Simeon (10 grade): "I'd rather be birdwatching than watching movies. Not watching videos also gives me more time to practice piano.

I grieve at all the family time and creative potential, the thinking about Christ and the deepening of relationship bonds that are being lost because so much time is devoted to media consumption.

A friend of mine reported that her son asked her to set limits on media involvement when his friends visit because "otherwise they never talk to me." He said that his friends don't know how to quit (as he does because of the creative conversations and interactions of his family), and then they never really visit much. In contrast, the mother of one of my husband's fifth graders has placed both a television set and a telephone in her daughter's room – and then wonders why her daughter is not doing well in school.

For the sake of your children's education (and, I might add, for the sake of their ability genuinely to worship) it is crucial to limit their media involvement—for all the reasons suggested by the excerpt above about "Sesame Street" from Postman's Amusing Ourselves to death. Frankly, I don't understand how children—or adults either, for that matter—can stand to waste any time on television when so much of it is so destructive to their moral formation. (I realize that there are some good programs on, but the number of quality programs is frightfully small compared with the amount of time spent by the average family in television viewing.) When I was in elementary and high school, I hardly ever watched the television we acquired when I was ten because there were household chores to do, family games to invent or attempt, guests with whom to converse, myriads of books to read, clothes to sew and other 4-H ventures to complete, sports of every season to play with all the neighbors at the school playground, musical instruments to practice, my paper route and later tutoring and piano teaching jobs to do, science fair projects to create, debate team information to gather, drama lines to memorize, high school clubs and church choir practice to attend, worship and Bible class and youth group activities to enjoy. My husband spent time gardening and drawing and building when he was growing up. Now it seems many children more often listen to instruments on their Walkmans than play them, more often watch sports than engage in them, more often observe activities than discover their pleasures directly. It seems a sadly vicarious life—with not much proliferation of brain dendrites, not much outlet for responsibility and creativity, not much of the deep delights of learning many skills.

Of course, parents will have to sacrifice more time initially to introduce their children to these various enterprises, but ultimately it sets them free from having to hear their children's constant whining about having nothing to do. Indeed, if the children see their parents' enjoyment of different activities, they will be eager to learn; I wanted to learn to play the piano so badly at the age of five that my father merely had to show me where middle C was and hand me a book. Besides, learning a new skill together can be a wonderful opportunity for deep conversation between parent and child about other subjects. I won't romanticize that too much, for certainly frictions can develop—I remember some nasty scenes (entirely my fault) with my mother over 4-H projects—but most of my happiest childhood memories are of moments when Mom or Dad taught me household skills or sports or music. My father even let me collaborate with him and write texts for a few of his choral compositions.
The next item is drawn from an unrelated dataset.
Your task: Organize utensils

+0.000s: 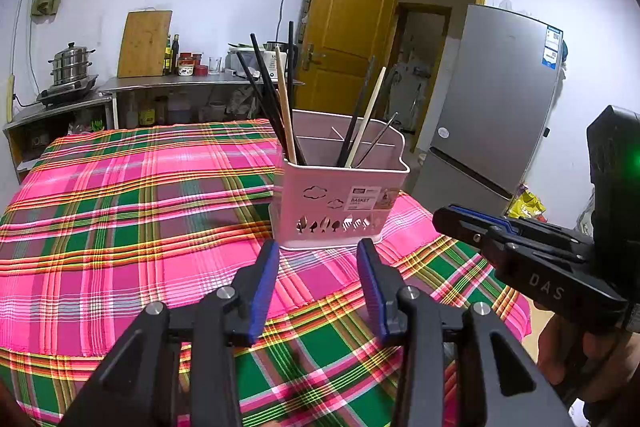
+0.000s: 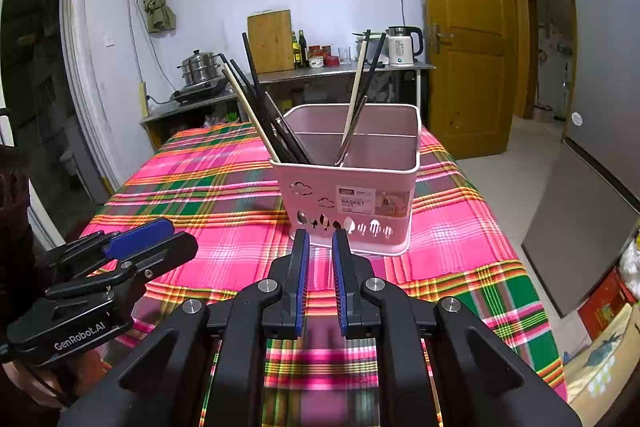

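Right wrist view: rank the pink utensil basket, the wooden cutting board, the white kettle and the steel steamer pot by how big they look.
1. pink utensil basket, though it is nearest the camera
2. wooden cutting board
3 and 4. white kettle and steel steamer pot look about alike; I won't rank them.
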Demonstrator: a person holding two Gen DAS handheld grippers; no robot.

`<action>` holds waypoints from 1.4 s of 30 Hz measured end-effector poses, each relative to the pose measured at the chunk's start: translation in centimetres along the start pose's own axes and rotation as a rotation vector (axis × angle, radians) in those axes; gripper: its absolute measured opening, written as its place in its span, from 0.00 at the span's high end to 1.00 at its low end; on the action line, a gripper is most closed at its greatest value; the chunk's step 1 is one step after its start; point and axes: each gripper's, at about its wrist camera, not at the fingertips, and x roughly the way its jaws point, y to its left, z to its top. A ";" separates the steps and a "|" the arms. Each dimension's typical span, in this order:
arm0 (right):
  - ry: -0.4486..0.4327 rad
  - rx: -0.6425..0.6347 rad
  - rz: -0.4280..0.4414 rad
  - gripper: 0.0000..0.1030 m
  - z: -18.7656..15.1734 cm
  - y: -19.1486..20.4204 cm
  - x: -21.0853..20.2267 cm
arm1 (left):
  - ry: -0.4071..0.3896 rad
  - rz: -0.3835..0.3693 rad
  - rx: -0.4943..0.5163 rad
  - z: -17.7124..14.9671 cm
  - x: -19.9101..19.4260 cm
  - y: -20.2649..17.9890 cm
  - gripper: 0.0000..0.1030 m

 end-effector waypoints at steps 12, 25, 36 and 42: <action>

What a great privilege it is when children are invited into their parents' work and treated as junior partners with gifts to offer.

It really is a choice, and here we are back to the basic issue: Do parents realize that one of their primary callings in life is to invest time in the training of their children for life? The television set cannot accomplish that, but projects and games and chores together as a family can. Moreover, think what security and esteem children savor when they recognize (even subconsciously) that their parents choose to engage in leisure time activities together with them. I think particularly of one family with whom I stayed on a speaking trip. The father, Jim, spent great amounts of time playing ball with and wrestling, tickling, and holding his four boys. Both he and his wife Kathy are deeply involved in the life of their congregation – and the children love to sing the liturgy in the car on their way home from worship! Their oldest son, a pre-teen when I met him, is one of the most spiritually vibrant youths I have ever encountered. It makes me smile to write about this family because in their home my heart rejoiced at the deeply Christian parenting I was observing.

In my attempts to urge parents to substitute family play and creative activities for television watching, I know that many readers might cast off what I write as hopelessly idealistic. As an observer of thousands of young people, however, I must confess that I constantly wonder why so many parents keep serving their children garbage for their spiritual dinner. If we would not feed their bodies with toxic materials, why on earth do we feed their souls with so much violence, sexual immorality, and greed? I cannot imagine letting a small child watch television without my supervision and, as often as possible, my companionship. I cannot imagine letting older children indulge in passive media consumption without any clear and enforced limits, such as Schultze's suggested three-to-one ratio of active family time to passive dissipation.

Personally, I refuse to have a television set in my home and would not make any other choice if we had young children. In order not to speak about this subject uninformed, I continue to sample what is on these days by observing television's offerings in the homes and hotels where I stay during speaking engagements. Almost always I turn the TV off in disgust if I have the choice or turn away in sadness that over time families have become so immune to its escalating immorality or inanity.

About fifteen years ago I shared my house with a family of four and another single woman. We did not have television sets in the house. The parents spent their evenings reading, and the two children were both immensely creative—Hope became a superb pianist and Jess is an extraordinary artist. They both became very active in school activities—Hope was elected princess of her class; Jess was involved in sports. They certainly weren't "maladjusted" because they had no TV. All the families I know who have chosen to go without a television set—and there are quite a few—have said that they have never regretted that decision.

Guidance for the Use of Media

Besides setting limits on the amount of time children spend with media consumption, I want to urge parents to work deliberately as their children grow to strengthen family ties, to develop the children's faith foundations, and thereby to give them constructive guidance as a basis for their own intelligent evaluation of media. We certainly cannot separate our children entirely from media influence, even if we make certain choices about limits. Therefore we can and must root children in the Christian worldview, its morals and values, so that they never explore media without consciously assessing it. Since they will be exposed to various computer and media possibilities in school and by their peers, we cannot isolate them from it. Instead, we can equip them with skills for choosing wisely, with deepened conscience for rejecting what is ungodly, and with Christian insights into the meaning of life and the purposes for which they were created and given time.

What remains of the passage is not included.